As a lawyer, Lizzie has spent many years working in public interest litigation, on cases brought on behalf of refugees and activists, among others. I was proud to represent the Fertility Control Clinic in their battle to stop harassment of their staff and patients, as well as the Traditional Owners of Muckaty Station, in their successful attempt to stop a nuclear waste dump being built on their land. 

Lizzie’s book, Future Histories looks at radical social movements and theories from history and applies them to debates we have about digital technology today. It has been shortlisted for the Premier’s Literary Award. 

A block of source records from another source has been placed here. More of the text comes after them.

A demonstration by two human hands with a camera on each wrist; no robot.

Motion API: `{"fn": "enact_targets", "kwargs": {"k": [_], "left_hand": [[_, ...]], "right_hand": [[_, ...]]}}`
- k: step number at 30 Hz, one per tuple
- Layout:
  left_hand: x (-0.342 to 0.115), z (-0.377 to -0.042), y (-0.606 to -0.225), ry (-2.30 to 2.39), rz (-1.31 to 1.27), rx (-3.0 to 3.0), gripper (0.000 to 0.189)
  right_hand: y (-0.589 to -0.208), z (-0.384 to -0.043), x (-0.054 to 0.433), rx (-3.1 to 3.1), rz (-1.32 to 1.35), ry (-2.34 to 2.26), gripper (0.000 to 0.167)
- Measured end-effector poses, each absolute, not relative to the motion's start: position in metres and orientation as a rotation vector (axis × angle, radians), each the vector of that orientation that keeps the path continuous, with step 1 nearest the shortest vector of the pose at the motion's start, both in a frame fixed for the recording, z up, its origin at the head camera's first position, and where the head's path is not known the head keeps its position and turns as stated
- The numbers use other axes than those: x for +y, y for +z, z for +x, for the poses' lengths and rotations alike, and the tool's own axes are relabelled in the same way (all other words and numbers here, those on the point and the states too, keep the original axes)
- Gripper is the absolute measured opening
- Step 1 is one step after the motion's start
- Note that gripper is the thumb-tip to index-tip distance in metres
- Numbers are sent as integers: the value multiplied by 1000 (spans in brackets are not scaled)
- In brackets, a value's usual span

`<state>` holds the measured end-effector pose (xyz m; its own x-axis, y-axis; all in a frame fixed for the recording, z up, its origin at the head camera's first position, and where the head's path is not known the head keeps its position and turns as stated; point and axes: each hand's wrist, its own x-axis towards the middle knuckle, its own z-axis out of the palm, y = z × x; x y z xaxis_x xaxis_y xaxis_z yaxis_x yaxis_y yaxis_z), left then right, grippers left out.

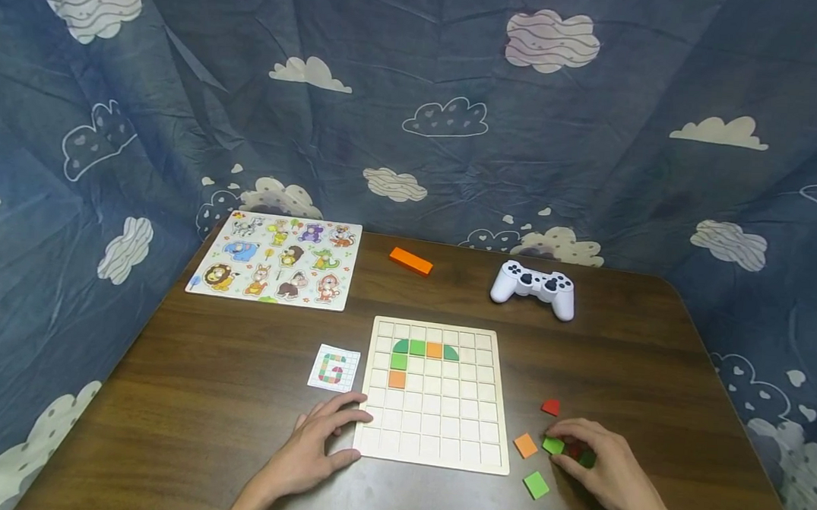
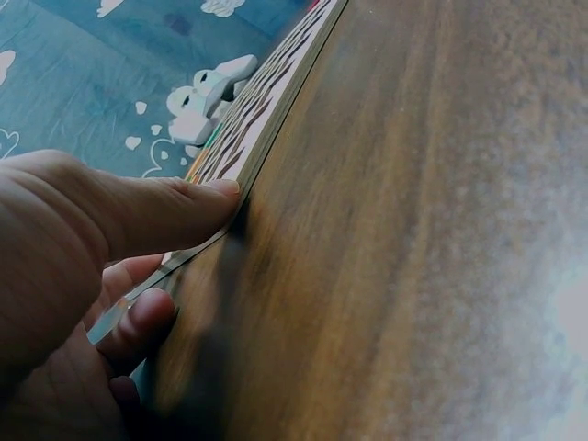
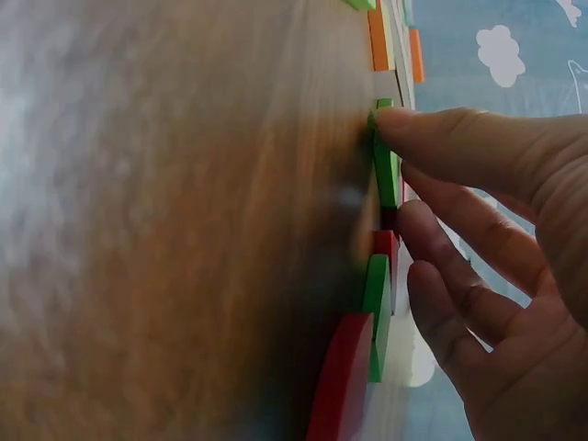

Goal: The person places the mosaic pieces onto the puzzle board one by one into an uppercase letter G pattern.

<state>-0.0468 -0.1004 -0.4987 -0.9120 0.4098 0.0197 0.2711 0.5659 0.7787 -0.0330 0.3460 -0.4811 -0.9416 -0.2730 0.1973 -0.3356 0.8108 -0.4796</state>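
Note:
A square wooden grid board (image 1: 435, 439) lies on the table, with green and orange tiles set in its upper left part. My left hand (image 1: 314, 445) rests at the board's lower left edge, two fingertips on its rim and the thumb by the corner. The left wrist view shows the thumb (image 2: 175, 216) touching the board's edge. To the right of the board, my right hand (image 1: 601, 457) pinches a green square tile (image 1: 553, 445) between thumb and fingers. Under that hand lie red and dark green pieces, partly hidden; the right wrist view shows a red curved piece (image 3: 342, 381).
Near the right hand lie an orange tile (image 1: 526, 446), another green tile (image 1: 537, 485) and a red piece (image 1: 550, 407). A pattern card (image 1: 333, 368) sits left of the board. Farther back are an animal puzzle (image 1: 278, 261), an orange block (image 1: 411, 261) and a white game controller (image 1: 534, 287).

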Motion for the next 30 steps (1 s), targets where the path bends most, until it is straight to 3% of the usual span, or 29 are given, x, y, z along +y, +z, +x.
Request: {"fn": "enact_targets", "kwargs": {"k": [30], "left_hand": [[-100, -46, -499, 1277, 581, 2637, 48]], "right_hand": [[-483, -29, 341, -2829, 539, 834, 43]]}}
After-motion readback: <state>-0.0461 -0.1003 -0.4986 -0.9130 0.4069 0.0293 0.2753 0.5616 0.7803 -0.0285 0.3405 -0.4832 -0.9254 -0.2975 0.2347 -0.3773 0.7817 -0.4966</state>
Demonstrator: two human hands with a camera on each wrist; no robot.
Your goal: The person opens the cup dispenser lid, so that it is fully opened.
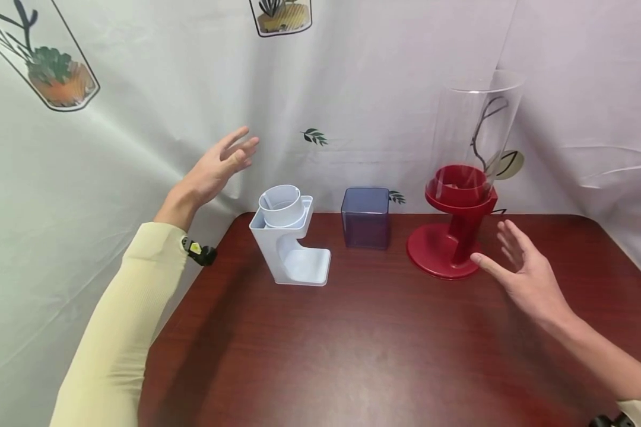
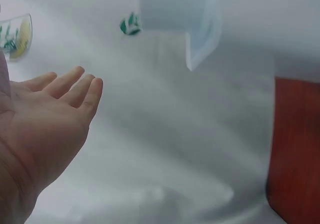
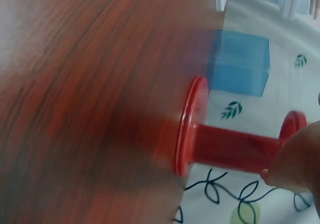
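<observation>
In the head view my left hand point(image 1: 209, 171) is raised with fingers spread, holding nothing. Below and right of it stands a white plastic stand point(image 1: 267, 252) with a white cup-like ring point(image 1: 282, 207) in its top. My right hand point(image 1: 531, 281) hovers over the table at the right, thumb apart from the fingers, empty. It is nearest a red stand point(image 1: 462, 231) with a round base, which bears a tall clear cylinder point(image 1: 456, 130). In the right wrist view the thumb point(image 3: 295, 161) overlaps the red post point(image 3: 230, 146). The left wrist view shows the open left palm point(image 2: 50, 129).
A translucent blue-purple square box point(image 1: 365, 219) sits between the two stands, near the back edge of the dark red wooden table point(image 1: 347, 332). Behind and to the left hangs a white cloth point(image 1: 352, 107) printed with plants and leaves.
</observation>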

In this episode we cover the following topics:

  • 4:00 How does the modern day compare to times in decades past as it pertains to rights—is technology a force for good? How can we take back the power of technology to benefit humanity? 
  • 8:00 How can we manage AI and digital technology in a more intentional way? How are automated processes already determining the course of many people’s lives? Lizzie explains how the future when machines takeover is, in many ways, already here. Should technology be regulated in order to help solve problems, and what problems have already occurred?
  • 16:00 Lizzie discusses the state of regulation across the world, including GDPR and New York’s data fiduciary law. Should we move beyond contractual ideas of privacy? 
  • 18:00 Lizzie explains her stance on facial recognition. Should facial recognition be limited in the same way as chemical warfare—a line that is not to be crossed? How can facial recognition technology be oppressive, and what can you do to protect yourself? 
  • 22:00 Is the social credit system in China far-fetched in the West? Lizzie discusses the modern surveillance state. 
  • 26:00 How does technology mirror power structures in the analog world? Lizzie discusses predictive policing technology and the biases that exist within it. 
  • 31:00 Should we create a code of ethics for engineers developing these technologies? What practical things could an engineer do if a project’s implications make them uncomfortable?
  • 38:00 Lizzie discusses the influence of large companies, social media, and why some issues they face are better suited to politics than corporations. 
  • 46:00 We converge to talk about the politics behind data and AI, the need to educate our regulators, and speak with our younger generations who will one day create the rules surrounding the tech that rules the world.